The Secretary of State has said he might re-examine the Capita contract in the next financial year, meaning we will have to wait another 12 months before any action is taken. All the while Capita is failing abysmally, with Army numbers falling year after year. Instead of endlessly kicking the can down the road, why do the Government not deal with the problem now: strip Capita of the contract and bring the service back in-house?
I answered that question earlier and, with respect to the hon. Lady, she clearly did not listen to the answer I just gave her. Applications are up; there is the start of a process. One of the confusions the House has is that we talk about trained strength, which is the number—93% manned in respect of the Army—but that is after a very long process of going through not only basic training but, for example, for Royal Engineers also combat engineer training and then trade training. So this can take up to 18 months from the first time somebody puts a uniform on and considers themselves to be part of the Army. Those in training do not go home and say “I’m not in the Army because I am not fully trade trained yet.” There are some 5,000 soldiers now in that process who are wearing a uniform but are not included in the numbers; in time they will join the Army and we are seeing that uplift. It is the time lag that this House is not fully understanding, but I understand why.
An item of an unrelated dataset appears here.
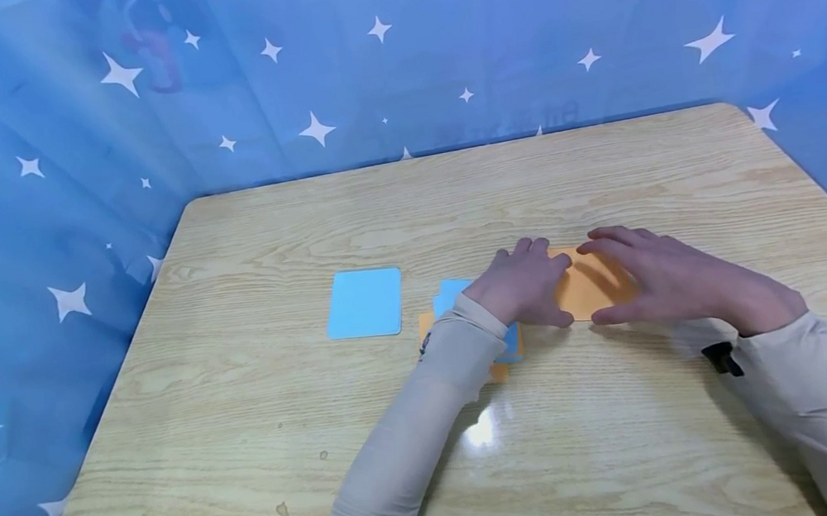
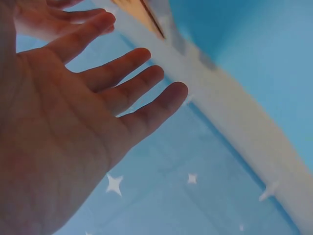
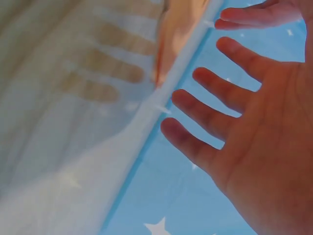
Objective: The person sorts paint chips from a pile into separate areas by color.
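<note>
An orange square card (image 1: 591, 284) lies on the wooden table, with both hands over its two sides. My left hand (image 1: 524, 285) is at its left edge, and in the left wrist view the fingers (image 2: 161, 103) are spread and hold nothing. From the right, my right hand (image 1: 665, 275) reaches over the card with thumb and fingers apart. Its palm and extended fingers (image 3: 193, 139) show in the right wrist view, also without anything in them. Beneath my left forearm lies an overlapping group of blue and orange cards (image 1: 454, 289), partly hidden by the sleeve and hand.
A single blue square card (image 1: 364, 303) lies left of the group. The wooden table (image 1: 251, 440) has rounded far corners and small dark marks at the front left. Behind and along its sides hangs a blue curtain (image 1: 240, 92) with white stars.
</note>
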Demonstrator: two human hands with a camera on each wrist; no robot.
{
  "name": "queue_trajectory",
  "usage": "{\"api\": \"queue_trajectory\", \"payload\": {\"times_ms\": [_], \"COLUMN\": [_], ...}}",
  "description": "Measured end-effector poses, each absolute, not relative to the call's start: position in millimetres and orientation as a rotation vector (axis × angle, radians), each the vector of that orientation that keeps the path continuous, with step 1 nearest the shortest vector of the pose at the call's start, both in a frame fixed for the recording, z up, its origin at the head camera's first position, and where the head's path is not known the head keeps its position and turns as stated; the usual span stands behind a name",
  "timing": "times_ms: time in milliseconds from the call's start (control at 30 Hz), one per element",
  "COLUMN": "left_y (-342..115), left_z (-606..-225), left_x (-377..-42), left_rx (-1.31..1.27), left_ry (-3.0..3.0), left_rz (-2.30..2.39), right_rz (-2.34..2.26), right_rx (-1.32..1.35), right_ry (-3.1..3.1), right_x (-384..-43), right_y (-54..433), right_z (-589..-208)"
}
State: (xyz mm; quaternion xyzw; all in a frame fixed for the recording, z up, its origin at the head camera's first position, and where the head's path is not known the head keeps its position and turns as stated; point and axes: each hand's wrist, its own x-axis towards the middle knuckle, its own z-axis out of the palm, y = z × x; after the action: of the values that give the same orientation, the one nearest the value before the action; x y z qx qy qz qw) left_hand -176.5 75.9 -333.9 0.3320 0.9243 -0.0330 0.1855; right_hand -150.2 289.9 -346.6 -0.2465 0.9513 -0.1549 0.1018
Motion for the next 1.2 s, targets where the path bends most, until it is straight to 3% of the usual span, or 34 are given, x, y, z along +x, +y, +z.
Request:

In terms of the effectiveness of recruitment, my right hon. Friend will know that we recruit many armed forces servicemen and women from the Commonwealth, but is he aware of the Royal British Legion campaign to eliminate the current high costs of their applications for indefinite leave to remain, to which they are eligible after four years’ service? This can cost almost £10,000 for a family of four; does my right hon. Friend agree it is time that this issue was tackled in order that we recruit more from the Commonwealth?